|ZHANG, NENGYI - Cornell University - New York|
|GIBON, YVES - Max Planck Society|
|GUR, AMIT - Cornell University - New York|
|CHEN, CHARLES - Cornell University - New York|
|HOHNE, MELANIE - Max Planck Society|
|ZHANG, ZHIWU - Cornell University - New York|
|KROON, DALLAS - Cornell University - New York|
|TSCHOEP, HENDRIK - Max Planck Society|
|SITT, MARK - Max Planck Society|
|Buckler, Edward - Ed|
Submitted to: Plant Physiology
Publication Type: Peer Reviewed Journal
Publication Acceptance Date: 10/20/2010
Publication Date: 10/22/2010
Citation: Zhang, N., Gibon, Y., Gur, A., Chen, C., Lepak, N.K., Hohne, M., Zhang, Z., Kroon, D., Tschoep, H., Sitt, M., Buckler IV, E.S. 2010. Fine quantitative trait loci mapping of carbon and nitrogen metabolism enzyme activities and seedling biomass in the intermated maize IBM mapping population. Plant Physiology. 154:1753-1765.
Interpretive Summary: Plant growth and development are largely dependent on nitrogen and carbon metabolism. Understanding the genetic basis of nitrogen and carbon metabolism will accelerate development of plant varieties with high yield and improved nitrogen use efficiency. In this study, we measured the activities of ten enzymes from carbon and nitrogen metabolism in a maize genetic mapping population. We found that the natural variation at numerous other genes appear to regulate each enzyme, and that the protein sequence and DNA context of the gene encoding the enzyme were relatively unimportant. Overall, this study identifies more quantitative trait loci (QTL) at a higher resolution than previous studies of genetic variation in metabolism, which in the long-term enable the design of maize plants with optimized carbon and nitrogen metabolism for each environment.

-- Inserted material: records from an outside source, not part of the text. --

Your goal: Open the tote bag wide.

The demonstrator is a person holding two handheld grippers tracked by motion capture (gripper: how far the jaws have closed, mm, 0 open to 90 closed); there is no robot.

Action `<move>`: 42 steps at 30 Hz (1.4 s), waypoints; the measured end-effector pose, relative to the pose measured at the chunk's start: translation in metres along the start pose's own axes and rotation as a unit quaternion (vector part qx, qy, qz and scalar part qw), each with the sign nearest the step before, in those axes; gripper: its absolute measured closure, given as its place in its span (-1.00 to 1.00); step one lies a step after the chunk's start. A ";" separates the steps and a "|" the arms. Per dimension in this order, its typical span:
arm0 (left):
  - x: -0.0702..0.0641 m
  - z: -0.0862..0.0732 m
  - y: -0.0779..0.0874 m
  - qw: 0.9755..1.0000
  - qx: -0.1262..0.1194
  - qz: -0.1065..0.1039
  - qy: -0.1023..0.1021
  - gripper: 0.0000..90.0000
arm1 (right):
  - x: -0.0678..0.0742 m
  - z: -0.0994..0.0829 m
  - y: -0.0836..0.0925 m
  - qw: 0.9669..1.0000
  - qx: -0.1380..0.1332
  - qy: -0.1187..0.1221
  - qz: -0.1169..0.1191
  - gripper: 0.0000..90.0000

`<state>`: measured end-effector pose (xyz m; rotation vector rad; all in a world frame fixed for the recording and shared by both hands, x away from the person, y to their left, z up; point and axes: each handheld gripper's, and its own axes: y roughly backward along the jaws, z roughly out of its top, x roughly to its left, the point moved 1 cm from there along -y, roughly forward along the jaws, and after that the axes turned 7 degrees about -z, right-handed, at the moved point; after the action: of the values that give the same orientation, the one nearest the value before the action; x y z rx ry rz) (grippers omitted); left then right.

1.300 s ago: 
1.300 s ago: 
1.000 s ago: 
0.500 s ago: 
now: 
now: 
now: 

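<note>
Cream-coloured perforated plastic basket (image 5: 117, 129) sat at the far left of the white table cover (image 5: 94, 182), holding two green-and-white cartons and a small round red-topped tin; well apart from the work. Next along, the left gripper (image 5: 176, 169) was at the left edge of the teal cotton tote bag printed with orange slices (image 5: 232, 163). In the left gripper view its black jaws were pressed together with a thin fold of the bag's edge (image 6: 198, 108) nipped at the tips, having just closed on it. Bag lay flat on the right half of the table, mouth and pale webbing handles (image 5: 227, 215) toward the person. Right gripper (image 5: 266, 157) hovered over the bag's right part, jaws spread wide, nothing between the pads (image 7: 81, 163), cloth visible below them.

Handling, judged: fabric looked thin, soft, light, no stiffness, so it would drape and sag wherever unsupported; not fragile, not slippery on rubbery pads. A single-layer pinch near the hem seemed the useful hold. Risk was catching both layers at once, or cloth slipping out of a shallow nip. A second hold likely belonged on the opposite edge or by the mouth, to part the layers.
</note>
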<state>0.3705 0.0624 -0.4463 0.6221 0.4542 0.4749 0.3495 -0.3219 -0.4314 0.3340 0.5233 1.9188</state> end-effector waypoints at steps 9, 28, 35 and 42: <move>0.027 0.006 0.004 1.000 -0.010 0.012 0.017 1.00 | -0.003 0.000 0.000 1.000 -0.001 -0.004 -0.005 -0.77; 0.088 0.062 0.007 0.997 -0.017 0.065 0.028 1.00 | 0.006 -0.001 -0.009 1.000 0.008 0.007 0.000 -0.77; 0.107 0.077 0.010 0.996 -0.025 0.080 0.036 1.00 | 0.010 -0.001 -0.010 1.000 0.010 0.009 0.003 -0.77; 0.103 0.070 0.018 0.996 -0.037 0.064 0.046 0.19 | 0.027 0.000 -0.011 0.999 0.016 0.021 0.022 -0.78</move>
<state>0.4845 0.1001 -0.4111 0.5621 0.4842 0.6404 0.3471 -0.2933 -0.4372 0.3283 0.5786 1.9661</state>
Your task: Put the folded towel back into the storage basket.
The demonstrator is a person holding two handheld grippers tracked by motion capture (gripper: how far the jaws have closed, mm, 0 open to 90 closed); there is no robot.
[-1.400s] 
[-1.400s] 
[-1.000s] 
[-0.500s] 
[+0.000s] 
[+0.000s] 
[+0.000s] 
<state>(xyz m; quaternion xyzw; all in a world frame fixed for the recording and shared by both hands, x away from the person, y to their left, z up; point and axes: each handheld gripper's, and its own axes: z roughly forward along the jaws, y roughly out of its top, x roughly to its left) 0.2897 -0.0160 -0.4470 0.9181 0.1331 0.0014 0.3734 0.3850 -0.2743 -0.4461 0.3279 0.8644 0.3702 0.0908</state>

Technical Abstract: Understanding the genetic basis of nitrogen and carbon metabolism will accelerate development of plant varieties with high yield and improved nitrogen use efficiency. In this study, we measured the activities of ten enzymes from carbon and nitrogen metabolism and seedling/juvenile biomass in the maize (Zea mays L.) intermated B73×Mo17 (IBM) mapping population, which provides almost a four-fold increase in genetic map distance compared to conventional mapping populations. We found that all ten enzymes are heritable in activity and are positively correlated, indicating they are co-regulated. We also detected negative correlations between biomass and the activity of six enzymes. In total, we found 73 QTL, 8 of which were significant, that influence activity of these ten enzymes and biomass, respectively. While some QTL were shared by different enzymes or biomass, we critically evaluated the probability that this may be fortuitous. All enzyme activity QTL were in trans to the known genomic locations of structural genes, except for single cis-QTL for nitrate reductase, glutamate dehydrogenase, and shikimate dehydrogenase; the low frequency and low additive magnitude compared to trans-QTL indicates that cis-regulation is relatively unimportant versus trans-regulation. We identified two-gene epistatic interactions for eight enzymes and biomass, with three epistatic QTL being shared by two other traits; however, epistasis explained on average only 2.8% of the genetic variance. Overall, this study identifies more QTL at a higher resolution than previous studies of genetic variation in metabolism.